Ya en casa busco una frase de la encíclica Fratelli tutti que Francisco comunicó durante la pandemia. “Detrás del rechazo de determinadas formas visibles de violencia, suele esconderse otra violencia más solapada: la de quienes desprecian al diferente, sobre todo cuando sus reclamos perjudican de algún modo los propios intereses”, resuena, como en la lluvia, y alerta sobre pretender construir nuestra historia separados o por encima de la de los demás. En ese sentido, no son mis compañeros los que banalizan ni vandalizan carteles del fascismo, y esa es la cuestión. Pareciéramos haber comprendido un límite, lo que para mí no es poco. Nuestra construcción política transita la salida de esta pandemia asumiendo a esta Patria con todo adentro, y no declina de esa verdad, aunque varios de los “profesionales de la política” que también son parte aún no puedan estar a la altura. Mal que les pese a varios analistas políticos, la más amplia mayoría de nuestro movimiento se ha encauzado en otra nueva experiencia que no viene a declarar juramento ni perjurio por más que tiren con un arsenal de provocaciones.

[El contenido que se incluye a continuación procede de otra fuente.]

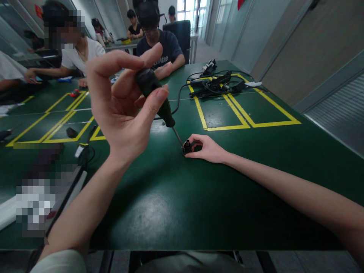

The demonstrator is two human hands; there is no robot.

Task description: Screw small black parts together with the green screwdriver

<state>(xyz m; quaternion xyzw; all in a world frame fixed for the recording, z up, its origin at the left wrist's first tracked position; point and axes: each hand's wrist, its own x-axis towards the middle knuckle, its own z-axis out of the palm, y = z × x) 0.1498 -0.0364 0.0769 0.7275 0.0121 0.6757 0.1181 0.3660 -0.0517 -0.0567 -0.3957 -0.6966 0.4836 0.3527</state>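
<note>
My left hand is raised at the left of centre, its fingers round the dark handle of a screwdriver. The thin shaft slants down to the right, and its tip meets or nearly meets a small black part on the green table. From the right, my right hand pinches that black part between thumb and fingers, low at the tabletop. The exact contact between tip and part is too small to tell.
Tangled black cables and parts lie at the back right on yellow tape outlines. A black cable with a tag and a long pale object are at the left. People sit across the table.
</note>
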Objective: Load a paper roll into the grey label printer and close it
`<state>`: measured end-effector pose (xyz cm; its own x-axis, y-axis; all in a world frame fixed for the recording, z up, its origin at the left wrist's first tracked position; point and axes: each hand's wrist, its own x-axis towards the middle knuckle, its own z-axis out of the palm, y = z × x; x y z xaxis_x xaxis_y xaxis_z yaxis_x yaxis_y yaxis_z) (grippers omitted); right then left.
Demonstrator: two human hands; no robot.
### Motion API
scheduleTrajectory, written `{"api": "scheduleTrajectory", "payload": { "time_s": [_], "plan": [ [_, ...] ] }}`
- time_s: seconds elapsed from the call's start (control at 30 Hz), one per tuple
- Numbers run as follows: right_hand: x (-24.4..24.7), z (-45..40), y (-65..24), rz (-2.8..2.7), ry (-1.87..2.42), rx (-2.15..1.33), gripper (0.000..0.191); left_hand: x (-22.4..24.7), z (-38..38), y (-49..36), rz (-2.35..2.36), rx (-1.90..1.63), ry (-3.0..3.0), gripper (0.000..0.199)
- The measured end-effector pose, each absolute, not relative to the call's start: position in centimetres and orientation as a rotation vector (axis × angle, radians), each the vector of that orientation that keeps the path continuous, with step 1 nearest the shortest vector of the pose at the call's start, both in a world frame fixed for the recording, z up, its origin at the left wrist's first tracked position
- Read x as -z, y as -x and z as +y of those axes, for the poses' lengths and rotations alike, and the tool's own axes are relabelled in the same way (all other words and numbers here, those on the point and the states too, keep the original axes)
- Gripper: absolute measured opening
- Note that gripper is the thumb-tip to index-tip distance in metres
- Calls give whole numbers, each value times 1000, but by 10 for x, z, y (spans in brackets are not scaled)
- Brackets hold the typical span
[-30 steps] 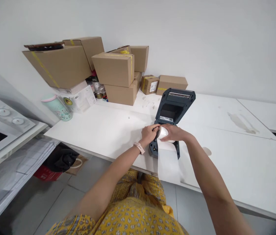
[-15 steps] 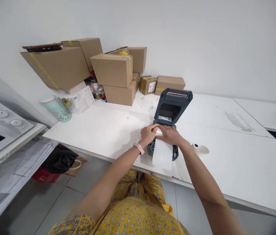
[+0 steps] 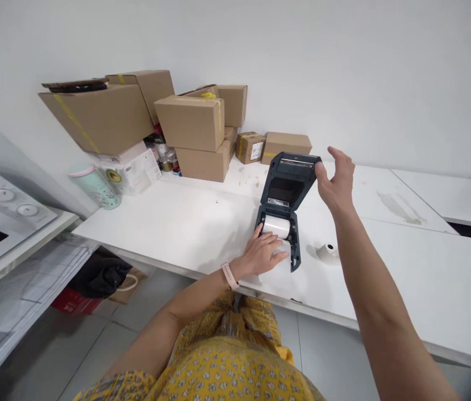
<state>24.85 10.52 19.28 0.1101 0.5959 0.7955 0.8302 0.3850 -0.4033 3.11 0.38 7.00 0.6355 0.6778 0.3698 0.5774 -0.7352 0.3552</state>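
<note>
A dark label printer (image 3: 296, 245) stands on the white table with its lid (image 3: 291, 181) raised. Inside its body lies a white paper roll (image 3: 277, 226), and a strip of paper runs from it toward the table's front. My left hand (image 3: 261, 252), wearing a pink wristband, lies over this strip with its fingers spread, just in front of the roll. Up at the lid's top right corner is my right hand (image 3: 338, 181), thumb touching the edge and the other fingers apart. To the printer's right sits a small white roll (image 3: 328, 252).
Cardboard boxes (image 3: 189, 122) are stacked at the back left, with two smaller ones (image 3: 287, 146) behind the printer. A mint tumbler (image 3: 97, 186) stands at the table's left end, near a white microwave (image 3: 9, 206). The table's front edge runs close to my body.
My right hand has left the roll and moved up to the lid's corner. My left hand has moved down from the roll onto the paper strip, uncovering the roll.
</note>
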Motion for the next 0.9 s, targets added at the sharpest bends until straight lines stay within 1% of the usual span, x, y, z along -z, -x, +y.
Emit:
{"api": "scheduleTrajectory", "payload": {
  "time_s": [0.1,0.2,0.33,0.4,0.5,0.6,0.77,0.9],
  "plan": [
    [-195,112,-240,-1565,1267,261,47,-65,-13,-23,984,-670,-2710,58],
    [-180,91,-223,-1535,1193,249,41,-59,-27,-15,961,-600,-2725,72],
    [-133,42,-207,-1562,1215,79,29,-55,-39,-8,928,-565,-2744,90],
    [-104,17,-207,-1672,1242,-85,24,-55,-43,-4,889,-551,-2779,93],
    [-66,-15,-214,-1813,1274,-259,23,-55,-45,2,861,-532,-2833,85],
    [-45,-40,-220,-1888,1301,-282,26,-55,-44,5,893,-535,-2864,69],
    [-38,-66,-210,-1918,1325,-172,29,-55,-36,9,923,-576,-2879,49],
    [-36,-74,-200,-1925,1328,-112,31,-59,-28,13,871,-560,-2924,42]
  ]
}}
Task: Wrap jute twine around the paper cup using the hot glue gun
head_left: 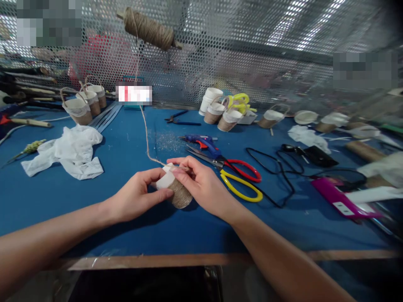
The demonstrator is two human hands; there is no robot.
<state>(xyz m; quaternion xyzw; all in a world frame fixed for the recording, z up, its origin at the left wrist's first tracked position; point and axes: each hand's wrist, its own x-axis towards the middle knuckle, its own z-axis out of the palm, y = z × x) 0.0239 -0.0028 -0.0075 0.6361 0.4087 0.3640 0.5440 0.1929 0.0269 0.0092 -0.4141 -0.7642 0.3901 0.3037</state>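
Currently gripping part-covered cup [180, 195] with left hand [134, 196] and right hand [208, 185] half-closed; brown beside right hand, bare white between, with twine [145, 131] uncut.

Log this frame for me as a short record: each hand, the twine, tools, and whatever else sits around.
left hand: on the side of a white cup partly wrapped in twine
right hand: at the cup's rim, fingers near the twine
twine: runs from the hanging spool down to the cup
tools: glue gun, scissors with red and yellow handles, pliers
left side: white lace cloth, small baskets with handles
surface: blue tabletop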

¿Otra vez vidrio? No. Acá no se come vidrio. Los que lucharon antes, como los que hoy trabajan para la unidad de este frente encabezado por el peronismo, los vencidos y los pibes, los candidatos y los fantasmas del linaje popular, los que dan la discusión en cada terreno, los que aman a este pueblo no mastican ni sapo ni vidrio. Solo han dejado en suspenso la ironía, han embebido de gravedad la cuestión y, al tiempo, están haciendo hábito esto de reconocer al otro el derecho de ser él mismo. ¿Qué otra fuerza está a esa altura de la democracia en Argentina? ¿Es que no tenemos nada para decir sobre el fascismo, es que no podemos distinguir y poner sobre superficie la figura de un torturado sobre la de un genocida? No, compañeros; nos sobra tela y tradición para eso. El tema es la cautela y el umbral de distinción que exige este momento, la paciencia con que recomponemos nuestra fuerza y las formas en que esos diálogos se instituyen. Los lugares y momentos que se eligen para dar las discusiones.

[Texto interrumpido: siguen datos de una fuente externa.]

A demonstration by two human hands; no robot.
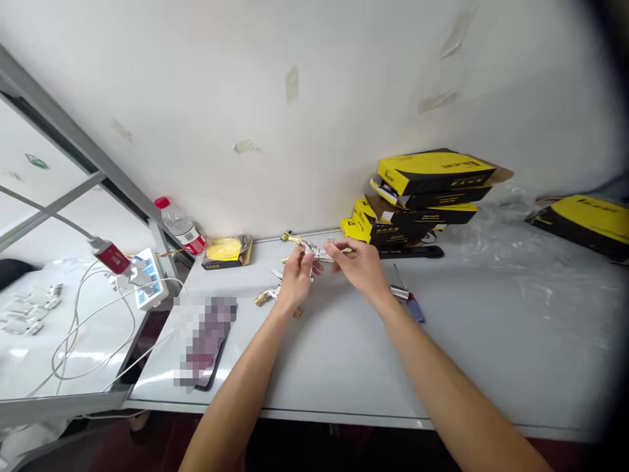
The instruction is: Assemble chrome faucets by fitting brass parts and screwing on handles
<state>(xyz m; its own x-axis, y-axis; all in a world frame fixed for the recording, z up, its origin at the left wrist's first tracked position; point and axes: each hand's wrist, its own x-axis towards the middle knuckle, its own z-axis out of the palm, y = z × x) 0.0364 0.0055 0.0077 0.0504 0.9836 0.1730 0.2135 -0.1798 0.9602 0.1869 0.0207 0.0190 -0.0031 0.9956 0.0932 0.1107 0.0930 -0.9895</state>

Pero antes de todo eso, la gracia de permitirnos sentir. Sentir para bancarse contradicciones, para tener compasión ante la necedad, la apatía y la desesperación. Madurez política es también gozar del acontecimiento peronista con desparpajo. Inteligencia popular es terminar de comprender que los nombres particulares –incluso el propio– son solo residuos lingüísticos dentro de nuestro inagotable movimiento histórico. Ser un cuadro es también salir del aula a ver cómo se siente el expulsado antes de que crezca el rumor y empiecen a tirar las piedras.